Dr. Radisic is a Professor in the Department of Chemical Engineering and Applied Chemistry at the University of Toronto and a Senior Scientist at the University Health Network. She holds a Tier 1 Canada Research Chair in Organ-on-a-Chip Engineering, and her team has created foundational technologies in this field, such as Biowire, AngioChip and inVADE platform. Her work focuses on cardiac tissue engineering and biomaterials, and includes the development of in vitro models, using microfluidic devices, for cell injection and drug testing. Dr. Radisic has received numerous distinctions, such as the Queen Elizabeth II Diamond Jubilee Medal and the EWR Steacie Prize from NSERC. She is a Fellow of the Royal Society of Canada, Tissue Engineering and Regenerative Medicine Society and American Institute of Medical and Biological Engineers. She is a co-founder of TARA Biosystems, a biotechnology company that provides predictive in vitro human cardiac tissue models for use in drug discovery, safety assessment and translational medicine. Dr. Radisic leads two programs which are closely linked to CRAFT: the NSERC CREATE Training Program in Organ-on-a-Chip Engineering and Entrepreneurship (TOeP) and Ontario-Québec Center for Organ-on-a-Chip Engineering (oqCORE).

Aaron Wheeler, PhD

Dr. Wheeler is a Professor in the Department of Chemistry and the Institute of Biomedical Engineering at University of Toronto. He holds a Tier 1 Canada Research Chair in Microfluidic Bioanalysis. His research focuses on creating ‘labs-on-a-chip’ microfluidic devices and exploring the unique capabilities of digital microfluidics for a variety of applications, including chemical synthesis, clinical sample preparation and tissue engineering. He has developed an inexpensive point-of-care microfluidic device capable of quantifying disease biomarkers in a pin-prick sample of blood. This device has been rigorously validated for rapid assessment of population immunity to vaccine-preventable diseases in refugee camps in Kenya and outdoor testing sites in Democratic Republic of Congo. He has been awarded the SCIEX Microscale Separations Innovations Medal and Award and the Lab on a Chip Pioneer of Miniaturization Award from the Royal Society of Chemistry.

Daniel Brassard, PhD

Member, Scientific Committee

Dr. Daniel Brassard is a Senior Research Officer who leads the Microfluidic Systems team at the National Research Council of Canada, Medical Devices Research Center. He received a PhD in Material Science (INRS – University of Québec, 2007) and BEng in Engineering Physics (École Polytechnique, 2002). He leads the development of lab-on-a-chip technologies for point-of-care, clinical, environmental, food/water safety and space applications.

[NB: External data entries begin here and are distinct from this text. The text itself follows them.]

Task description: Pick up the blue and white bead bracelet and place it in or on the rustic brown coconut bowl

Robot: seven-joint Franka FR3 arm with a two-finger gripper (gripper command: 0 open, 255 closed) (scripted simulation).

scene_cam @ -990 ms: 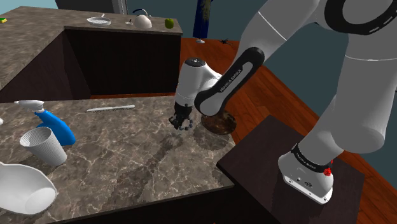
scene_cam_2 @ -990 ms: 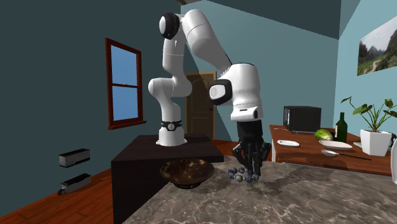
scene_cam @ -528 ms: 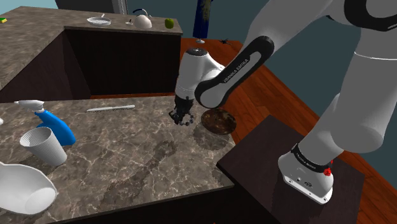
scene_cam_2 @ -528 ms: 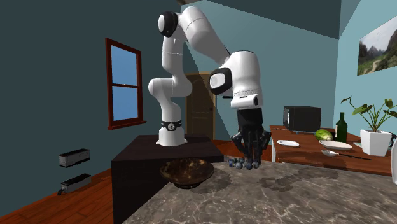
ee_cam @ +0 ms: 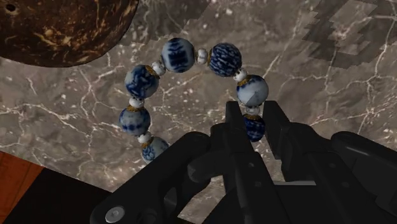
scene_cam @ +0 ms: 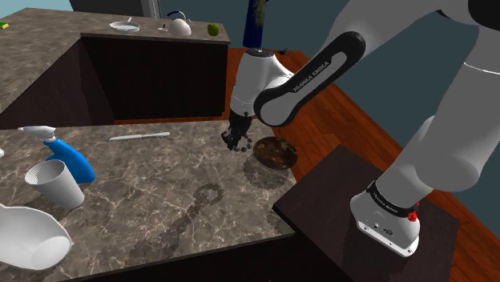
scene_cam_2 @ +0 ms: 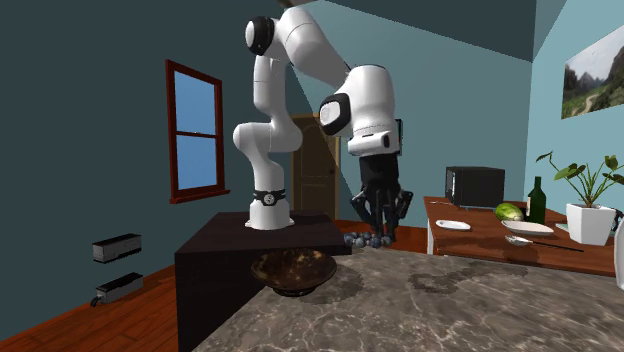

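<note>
Tool (ee_cam: 253, 124) clasps bracelet (ee_cam: 177, 55), its fingers (ee_cam: 283, 137) hiding some beads

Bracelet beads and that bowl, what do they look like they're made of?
The bracelet: glossy white beads with blue painted patterns, likely glazed ceramic or porcelain, with small gold-coloured spacers. The bowl: dark brown, mottled with tan flecks, matte and rough-looking, probably coconut shell.

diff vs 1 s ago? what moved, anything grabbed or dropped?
The gripper, shut on the bead bracelet throughout, lifted it higher above the marble countertop and carried it toward the brown bowl, up and right in the shoulder view. It is not over the bowl yet. Nothing was newly grabbed or dropped. The bowl, blue spray bottle and ribbed cup stayed put.
</note>
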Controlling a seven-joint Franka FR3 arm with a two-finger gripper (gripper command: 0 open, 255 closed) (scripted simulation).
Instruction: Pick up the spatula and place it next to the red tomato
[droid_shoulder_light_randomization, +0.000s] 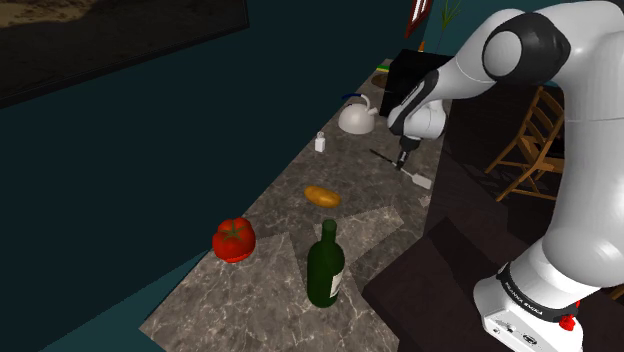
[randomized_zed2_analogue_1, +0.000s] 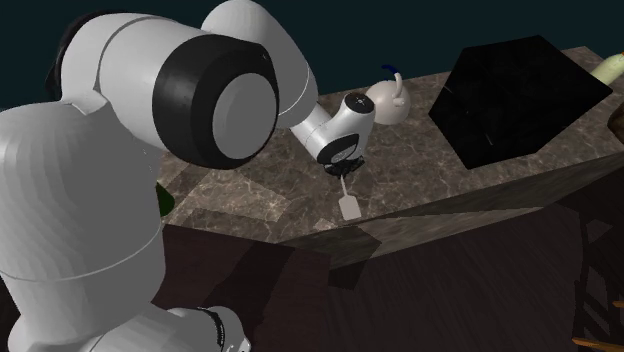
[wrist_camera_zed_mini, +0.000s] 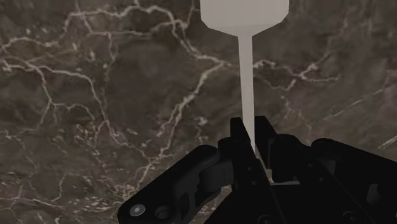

His main areas of research include: (i) next-generation centrifugal microfluidic technologies for the automation and deployment of complex bioanalytical assays; (ii) integrated chip-based biomolecular assays for the identification of nucleic acids, proteins, bacteria and viruses in clinical and remote settings; (iii) materials and processes for the fabrication of low-cost thermoplastic microfluidic devices; (iv) highly-integrated electrowetting-based digital microfluidic technologies for the detection and identification of biological targets; and (v) microfluidic magnetic capture technologies for the isolation of target analytes from raw samples. Dr. Brassard also leads the development of next-generation interactive and dynamic document security technologies.

Keith Morton, PhD

Member, Scientific Committee

Dr. Keith Morton is a Research Officer and Micro-Nanofabrication Team Lead in the BioAnalytical Micro-Nano Devices section at the National Research Council of Canada. Dr. Morton studied Engineering Physics at Queen’s University, Canada before completing a PhD in Electrical Engineering at Princeton University, USA. At the National Research Council, Keith has led numerous industrial translation projects with external commercial clients including start-up companies and multi-national corporations, specifically to bridge the gap between proof-of-concept microfluidics and industrial device production.  He primary interests are microfluidic device design for applications in biology, including nanostructured surface plasmon resonance biosensors and microfluidic cell fractionation of whole blood, bacteria and parasites.  He has extensive microfabrication experience in nanoimprint lithography, polymer hot embossing and injection molding of microfluidic devices using thermoplastic, thermoplastic elastomer and biodegradable polymer materials.

Michael Dryden, PhD

NRC Research Officer

Dr. Dryden is an Assistant Professor (status-only) in the Department of Chemistry. He holds a PhD in Chemistry from the University of Toronto (U of T); and is a longstanding member of the U of T community, continuing as a postdoctoral fellow and research associate. Dr. Dryden’s research interests include digital microfluidics, spatial single cell -omics, nanopore sequencing, and instrumentation. He is currently working on several collaborative research projects with clinicians at Unity Health Toronto.

Afshin Abrishamkar, PhD

NRC Research Officer

Dr. Abrishamkar is an Assistant Professor (status-only) in the Department of Mechanical & Industrial Engineering. He holds a PhD in Chemical Engineering from the ETH Zurich and completed postdoctoral fellowships at the PSL Université Paris and McMaster University. His multidisciplinary research is at the intersection of microfluidics, biomedical engineering, and material science, and aims to develop new microfluidic platforms for controlled fabrication and processing of bio-inspired advanced materials for health-related and biomedical applications. He is currently working on collaborative research projects with researchers at NRC, UofT, and McMaster University.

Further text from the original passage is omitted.